GCP Cloud Run Deep Dive

Cloud Run is GCP's serverless container platform. Give it a container image, and it handles scaling (including to zero), TLS termination, autoscaling, load balancing, and high availability. Unlike AWS Lambda (which requires specific runtimes and packaging), Cloud Run runs any container that listens on a port — your existing Docker images work without modification.

Cloud Run sits at the sweet spot between full container orchestration (GKE) and functions-as-a-service (Cloud Functions). It gives you the deployment simplicity of serverless with the flexibility of containers.

1. Why Cloud Run Exists: The Problem It Solves

The Container Deployment Gap

Before Cloud Run, deploying a containerized application on GCP required:

GKE: Set up a Kubernetes cluster, configure nodes, deployments, services, ingress, autoscaling, TLS certificates, etc. Minimum cost ~$70/month (control plane) even with zero traffic.
Compute Engine: Manage VMs, install Docker, configure health checks, load balancing, auto-scaling groups, TLS — all manually.
App Engine: Constrained to specific runtimes and deployment models.
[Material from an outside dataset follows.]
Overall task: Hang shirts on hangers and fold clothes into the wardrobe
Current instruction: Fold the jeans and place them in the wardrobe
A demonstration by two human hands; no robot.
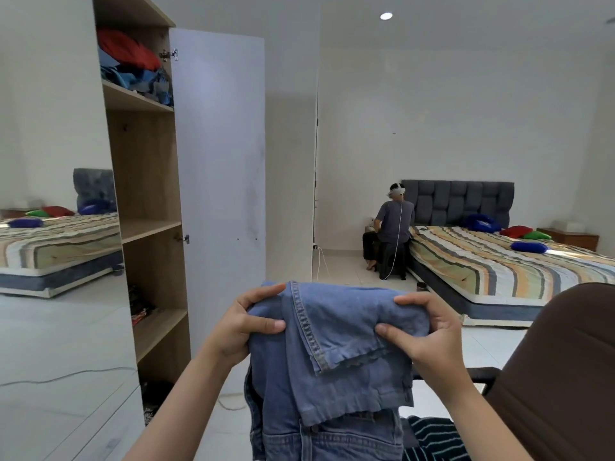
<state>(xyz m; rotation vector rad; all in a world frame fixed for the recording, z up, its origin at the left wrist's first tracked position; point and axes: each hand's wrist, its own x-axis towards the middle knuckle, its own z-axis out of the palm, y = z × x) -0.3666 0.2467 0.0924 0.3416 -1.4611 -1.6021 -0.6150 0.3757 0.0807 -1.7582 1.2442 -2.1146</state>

Cloud Run launched in April 2019 (GA November 2019) as a way to deploy containers with zero infrastructure management. Built on Knative (an open-source serverless platform for Kubernetes), Cloud Run runs on Google's own Borg/Kubernetes infrastructure.

Cloud Run vs. Competitors

Feature	Cloud Run	AWS Lambda	AWS Fargate	Azure Container Apps
Input	Any container	Zip/container (specific runtimes)	Any container	Any container
Scale to zero	Yes	Yes	No (min 1 task)	Yes
Max timeout	60 minutes	15 minutes	Unlimited	Unlimited
Max memory	32 GB	10 GB	120 GB	4 GB per replica
Concurrency	Up to 1000 req/instance	1 req/instance	Unlimited	Configurable
Cold start	0.5-5s (depends on image)	0.1-10s (depends on runtime)	30-60s	1-10s
Pricing	Per-request + CPU/memory	Per-invocation + duration	Always-on	Per-request + CPU/memory

2. First Principles: How Cloud Run Works

Architecture

Key Concepts

Concept	Definition
Service	A named, auto-scaling group of container instances serving requests
Revision	An immutable snapshot of a service configuration (code + config)
Instance	A running container that handles requests
Concurrency	Number of simultaneous requests a single instance handles

The Request Lifecycle

The Concurrency Model

This is Cloud Run's most important and most misunderstood feature. Unlike Lambda (1 request per instance), Cloud Run can handle multiple concurrent requests per instance.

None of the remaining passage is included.